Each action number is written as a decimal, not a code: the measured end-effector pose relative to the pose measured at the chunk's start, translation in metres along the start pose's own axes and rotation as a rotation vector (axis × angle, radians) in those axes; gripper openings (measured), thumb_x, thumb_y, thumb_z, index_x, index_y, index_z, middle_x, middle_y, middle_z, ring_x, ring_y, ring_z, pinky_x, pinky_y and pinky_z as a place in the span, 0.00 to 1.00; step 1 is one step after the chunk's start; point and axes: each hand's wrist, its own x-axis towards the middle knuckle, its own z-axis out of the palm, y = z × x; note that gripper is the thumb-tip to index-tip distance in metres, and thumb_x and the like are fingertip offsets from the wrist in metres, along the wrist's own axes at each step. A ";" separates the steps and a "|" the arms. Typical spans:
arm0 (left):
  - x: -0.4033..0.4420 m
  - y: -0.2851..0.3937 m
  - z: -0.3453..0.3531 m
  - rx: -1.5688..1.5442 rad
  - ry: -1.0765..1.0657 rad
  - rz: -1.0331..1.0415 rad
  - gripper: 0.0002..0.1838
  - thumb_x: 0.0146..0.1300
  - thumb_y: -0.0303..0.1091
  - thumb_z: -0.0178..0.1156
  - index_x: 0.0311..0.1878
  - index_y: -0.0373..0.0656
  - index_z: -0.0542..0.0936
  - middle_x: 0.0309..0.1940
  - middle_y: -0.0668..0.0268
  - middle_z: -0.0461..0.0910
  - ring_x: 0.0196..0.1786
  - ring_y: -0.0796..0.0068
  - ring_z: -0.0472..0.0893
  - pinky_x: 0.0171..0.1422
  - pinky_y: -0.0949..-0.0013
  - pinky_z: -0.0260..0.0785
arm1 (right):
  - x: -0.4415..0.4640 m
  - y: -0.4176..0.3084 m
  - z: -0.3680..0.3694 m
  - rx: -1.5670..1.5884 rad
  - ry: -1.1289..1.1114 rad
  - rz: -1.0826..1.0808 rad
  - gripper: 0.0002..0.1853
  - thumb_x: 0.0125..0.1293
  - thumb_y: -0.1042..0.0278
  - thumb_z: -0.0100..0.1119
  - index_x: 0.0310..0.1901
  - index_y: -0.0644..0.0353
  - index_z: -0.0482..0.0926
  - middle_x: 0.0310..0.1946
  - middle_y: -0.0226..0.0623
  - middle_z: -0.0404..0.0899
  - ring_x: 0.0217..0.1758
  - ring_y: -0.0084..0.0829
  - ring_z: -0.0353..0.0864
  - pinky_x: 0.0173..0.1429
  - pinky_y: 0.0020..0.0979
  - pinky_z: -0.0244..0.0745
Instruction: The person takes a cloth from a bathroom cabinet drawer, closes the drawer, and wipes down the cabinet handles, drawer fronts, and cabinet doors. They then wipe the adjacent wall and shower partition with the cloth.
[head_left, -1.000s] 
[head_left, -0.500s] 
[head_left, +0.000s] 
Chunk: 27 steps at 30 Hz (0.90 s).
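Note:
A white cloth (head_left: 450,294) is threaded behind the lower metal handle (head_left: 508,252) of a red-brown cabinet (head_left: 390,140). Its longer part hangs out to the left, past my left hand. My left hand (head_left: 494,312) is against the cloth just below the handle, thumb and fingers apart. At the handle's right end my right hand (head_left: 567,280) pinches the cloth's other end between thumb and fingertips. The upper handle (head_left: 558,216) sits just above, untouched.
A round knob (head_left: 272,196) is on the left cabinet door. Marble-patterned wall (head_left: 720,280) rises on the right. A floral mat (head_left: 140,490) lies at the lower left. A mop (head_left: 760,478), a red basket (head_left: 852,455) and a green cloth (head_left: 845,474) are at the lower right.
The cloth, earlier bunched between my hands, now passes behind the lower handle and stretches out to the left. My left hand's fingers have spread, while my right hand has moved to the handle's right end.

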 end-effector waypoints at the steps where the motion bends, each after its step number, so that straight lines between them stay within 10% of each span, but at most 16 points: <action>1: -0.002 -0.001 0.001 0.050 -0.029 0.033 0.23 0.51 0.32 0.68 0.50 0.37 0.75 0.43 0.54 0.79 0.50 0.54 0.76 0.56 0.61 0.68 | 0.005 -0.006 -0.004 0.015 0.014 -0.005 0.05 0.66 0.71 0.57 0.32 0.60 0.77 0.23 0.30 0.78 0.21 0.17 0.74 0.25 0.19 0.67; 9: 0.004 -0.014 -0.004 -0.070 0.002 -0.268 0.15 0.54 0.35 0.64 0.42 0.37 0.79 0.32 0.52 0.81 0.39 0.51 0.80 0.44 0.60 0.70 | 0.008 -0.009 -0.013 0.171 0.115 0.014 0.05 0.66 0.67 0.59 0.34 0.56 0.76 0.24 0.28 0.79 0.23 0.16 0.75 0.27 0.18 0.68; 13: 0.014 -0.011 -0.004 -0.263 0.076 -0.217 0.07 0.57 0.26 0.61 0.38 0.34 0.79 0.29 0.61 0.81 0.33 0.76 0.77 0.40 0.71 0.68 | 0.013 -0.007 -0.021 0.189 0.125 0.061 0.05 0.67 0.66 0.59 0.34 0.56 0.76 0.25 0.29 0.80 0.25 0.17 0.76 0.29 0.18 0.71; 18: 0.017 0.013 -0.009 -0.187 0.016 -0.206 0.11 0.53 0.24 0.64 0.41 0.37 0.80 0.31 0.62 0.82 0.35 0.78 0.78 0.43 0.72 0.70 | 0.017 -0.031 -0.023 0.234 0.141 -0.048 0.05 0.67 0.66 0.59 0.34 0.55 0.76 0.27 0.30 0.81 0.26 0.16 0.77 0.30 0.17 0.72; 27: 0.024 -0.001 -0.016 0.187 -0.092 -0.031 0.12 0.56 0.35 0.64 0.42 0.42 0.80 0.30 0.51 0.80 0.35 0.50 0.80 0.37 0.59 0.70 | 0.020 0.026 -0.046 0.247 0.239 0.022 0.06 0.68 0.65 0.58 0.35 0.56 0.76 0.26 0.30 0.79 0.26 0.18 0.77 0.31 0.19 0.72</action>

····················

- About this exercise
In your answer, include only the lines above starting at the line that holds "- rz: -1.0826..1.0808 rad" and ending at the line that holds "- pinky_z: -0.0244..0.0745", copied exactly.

- Response below
  - rz: -1.0826..1.0808 rad
  - gripper: 0.0002..0.1853
  - thumb_x: 0.0125..0.1293
  - thumb_y: -0.1042..0.0278
  - thumb_z: -0.0100..0.1119
  - index_x: 0.0310..0.1901
  - index_y: -0.0644..0.0353
  - index_z: -0.0482..0.0926
  - middle_x: 0.0310..0.1946
  - middle_y: -0.0226..0.0623
  - middle_z: -0.0404..0.0899
  - ring_x: 0.0217..0.1758
  - ring_y: -0.0084..0.0829
  - ring_z: -0.0353..0.0864
  - pinky_x: 0.0173..0.1429
  - pinky_y: 0.0020..0.0979
  - pinky_z: -0.0244..0.0745

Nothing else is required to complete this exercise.